Supply chain attacks are evolving — here's how teams respond

The most dangerous line of code in your application is one you didn’t write, didn’t read, and didn’t know was there. It arrived as a transitive dependency of a dependency of something you installed to format dates — and it has the same access to your build server and your users as the code you actually reviewed.

Supply chain attacks exploit exactly that gap. They don’t break down your front door; they get themselves added to your shopping list. Over the last few years they’ve gone from theoretical to routine, and the 2024 backdoor in xz-utils — caught by luck, days from shipping into mainstream Linux — showed just how patient and well-resourced the attackers have become.

How the attacks evolved

Early supply chain attacks were crude: upload a package called “reqeusts” and wait for a typo. The current generation is far more deliberate, and a handful of distinct playbooks now show up again and again.

• Typosquatting — a malicious package one keystroke away from a popular one.
• Dependency confusion — publishing a public package that shadows a company’s internal one, so the build grabs the attacker’s version.
• Account takeover — phishing or session-stealing a real maintainer, then shipping a poisoned update to everyone who already trusts the package.
• Malicious install scripts — a postinstall hook that runs arbitrary code on every machine that so much as installs the dependency.
• The long game — the xz approach: a fake contributor spends years earning maintainer trust, then lands a subtle backdoor in plain sight.

Why it’s hard to defend

The uncomfortable truth is that you run thousands of packages you have never read and never will. A typical Node project pulls in a dependency tree hundreds or thousands of modules deep; auditing all of it by hand is not a real option for any team that also intends to ship.

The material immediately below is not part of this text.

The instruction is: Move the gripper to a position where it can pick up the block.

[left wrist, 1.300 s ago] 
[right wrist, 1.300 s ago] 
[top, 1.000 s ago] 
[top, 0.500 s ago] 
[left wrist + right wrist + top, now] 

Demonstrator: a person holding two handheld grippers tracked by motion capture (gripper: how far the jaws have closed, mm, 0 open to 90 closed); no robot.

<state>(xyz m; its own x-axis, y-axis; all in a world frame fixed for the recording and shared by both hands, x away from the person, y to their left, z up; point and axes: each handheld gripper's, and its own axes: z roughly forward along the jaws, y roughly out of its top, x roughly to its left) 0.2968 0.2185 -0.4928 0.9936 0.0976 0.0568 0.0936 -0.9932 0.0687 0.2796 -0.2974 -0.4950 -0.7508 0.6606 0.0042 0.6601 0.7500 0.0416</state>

And the trust is transitive. You vetted your direct dependencies — maybe. But each of those trusts its own dependencies, and a compromise anywhere in that tree inherits the blast radius of the whole: your CI secrets, your signing keys, your users’ data.

You don’t install a package. You install everything that package trusts, and everything they trust, all the way down.

A practical playbook

You can’t read every line, but you can shrink the attack surface and slow attackers down enough that most of them move on to an easier target. The goal isn’t perfect safety; it’s making your project harder than the next one without grinding delivery to a halt.

1. Commit your lockfile and install with integrity checks — use npm ci, not npm install, in CI so hashes are verified and nothing silently drifts.
2. Disable install scripts by default and allow-list only the few packages that genuinely need them.
3. Pin and review dependency updates with a bot like Dependabot or Renovate — automation to surface them, humans to approve them.
4. Generate an SBOM so you can answer “are we affected? ” in minutes, not days, when the next CVE lands.
5. Lock down CI — least-privilege tokens, no long-lived secrets, and separate the job that builds from the job that publishes.
6. Vendor or mirror your most critical dependencies so a deleted or hijacked package upstream can’t break or breach you overnight.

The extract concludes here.